August 13, 2012

Economic Crisis Now an Olympic One

The economic crisis hitting Europe's most troubled nations hasn't spared their Olympic performance.


Portugal, Ireland, Greece and Spain are likely to leave London with fewer medals than in 2008 and face dimmer prospects as funding cuts bite hard on the road to 2016.

The four countries that have been recipients of high-profile international bailouts collected a total of 27 medals, and six gold medals in Beijing.

Heading into the final two days of competition in London, they so far have 18 total medals and three gold. Italy, which hasn't received a bailout but is similarly troubled, had 27 total and 8 gold in Beijing compared with 20 total and seven gold here so far.

The road will get more difficult. As governments cut sports budgets, they are expected to compete in fewer sports and focus funding on elite athletes in the sports that remain.

Private money will get harder to raise as economies sour further. "It's going to be very difficult to stay at the level we're at now," said Spyros Capralos, president of Greece's Hellenic Olympic Committee.

Greece has won half of its four-medal tally of 2008. "When a country does not have enough to pay for salaries, pensions, drugs and hospitals, it is normal that funding for sports has go come down." Athletes and coaches don't want to use money as an explanation for failure.

"No money is no excuse," said Raphael Aguilar Morillo, Spain's water-polo coach, after his team defeated Greece last week. Spain beat the U.S on Friday.

But everyone sees and fears the coming funding squeeze. Jose Gonzalez Bonilla, a top Spanish taekwondo fighter, said the looming cuts added pressure on him to do well at the Olympics to help justify the expenses of the country's sport programs in general, and taekwondo in particular.

"If I don't get a medal, I'll be worried about funds," he said this week. Hours later, he delivered a message with his feet, demolishing a South Korean fighter for an Olympic gold medal. Experts who study elite sports say there's a direct correlation between funding and Olympic success.

"If you don't have the right support for athletes, including the financial support they need and all of the other human support —whether it is nutrition or psychology—they're not going to do well," says Janice Forsyth, Director of the International Centre for Olympic Studies at the University of Western Ontario.

Greece, the first host of the modern Olympics, was the first European country to slash sports programs because of overall economic troubles.

The Greek National Olympic Committee expected about €30 million from the government for the 2008-2012 cycle; instead, the government cut funds after the initial €8 million payment.

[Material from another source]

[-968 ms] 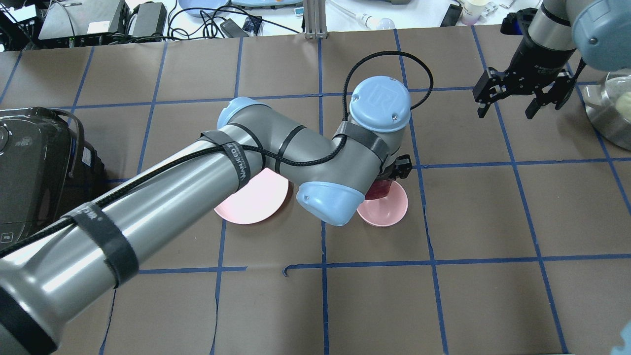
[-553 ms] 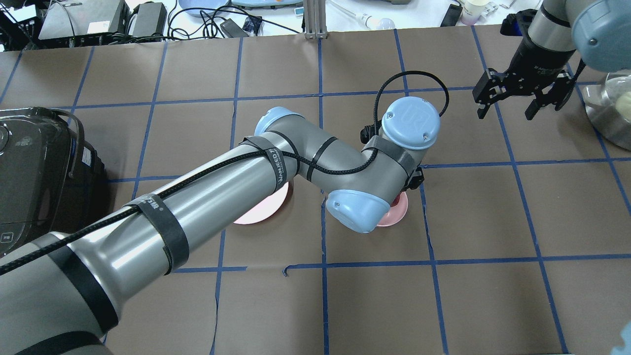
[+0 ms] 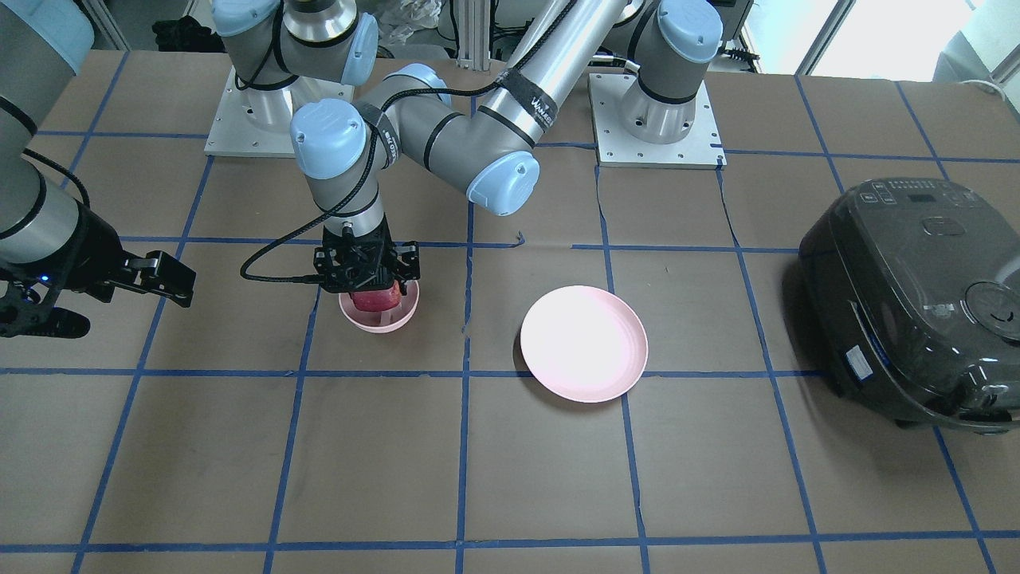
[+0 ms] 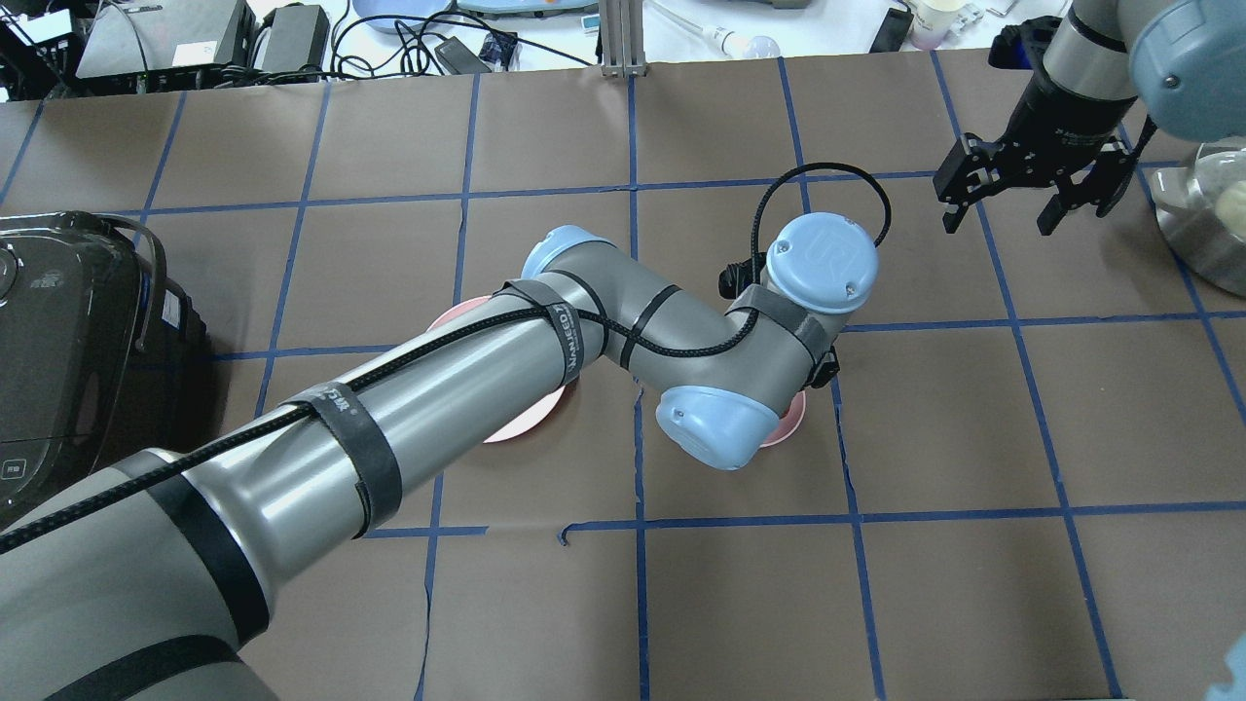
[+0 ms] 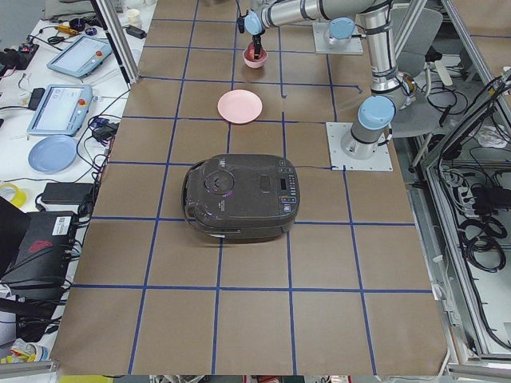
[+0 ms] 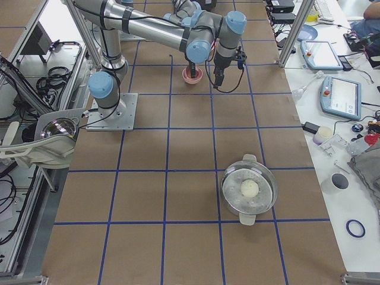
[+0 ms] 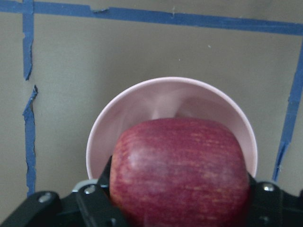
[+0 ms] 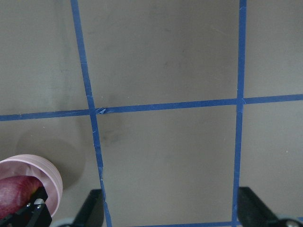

The Greek national Olympic committee turned to private fundraising, but only filled some of the gap. The country sent 102 athletes to London, about 50 fewer than it sent to Beijing, thanks largely to two big teams -- men's basketball and women's water polo -- failing to qualify.

Athletes also have less money to prepare, "fewer coaches, fewer doctors," Capralos says, creating a huge disadvantage in a world that spends lavishly on coaching, technology, nutrition and psychology.

"Many thought we would get no medals," he says, so given the outcome so far, he's happy with the Greek team's performance.

In Portugal, the government and Olympic committee in 2009 agreed to an Olympic funding plan for 2012 that included €14.6 million for training athletes and €560,000 for the Olympics mission (15% of the mission budget comes from private sources).

When the country fell into crisis last year, the government kept its commitment to the Olympic budget.

Fernando Manuel Serrador Fonseca da Mota, head of the Portuguese Athletic Federation, said austerity measures are hitting athletes not yet at the Olympic level, preventing them from devoting 100% of their time to sports.

Payments to coaches have been cut and neighborhood associations have less money to spend on local sports programs. When Nuno Mendes and Pedro Fraga of Portugal placed fifth in the men's rowing double sculls last week, they used their moment of fame to urge more support for sports.

Their coach, Markus Emke, hasn't been paid by the Portuguese rowing federation since October last year. "It isn't money that makes me do this. It is the fun and the desire to make champions," Emke told Portuguese state agency Lusa. "But I do want to get paid."

Austerity programs in Europe present local politicians with an unenviable dilemma. After all, national pride is at stake in the Olympics.

"If they cut sports funding and national teams perform poorly at subsequent Olympics, they will attract the ire of their constituencies and lose the political capital that comes with the 'feel good factor' of winning," says Jules Boykoff, a professor at Pacific University in Forest Grove, Ore., who studies the intersection between politics and sports.

If politicians ring-fence sports funding, they may be accused of waste and misguided priorities, he says.

No group feels the pinch more than the athletes themselves. "It's a difficult moment for Italy," said Italian water polo player Giulia Enrica Emmolo, her hair still dripping after beating Team GB this week.

"We're all making lots of sacrifices... the country is more important" than athletic programs. So far, Italian water polo has been spared the ax. Emmolo said that is largely because the team won an Olympic gold medal in 2004, guaranteeing it a steady stream of cash. This year, they came in seventh.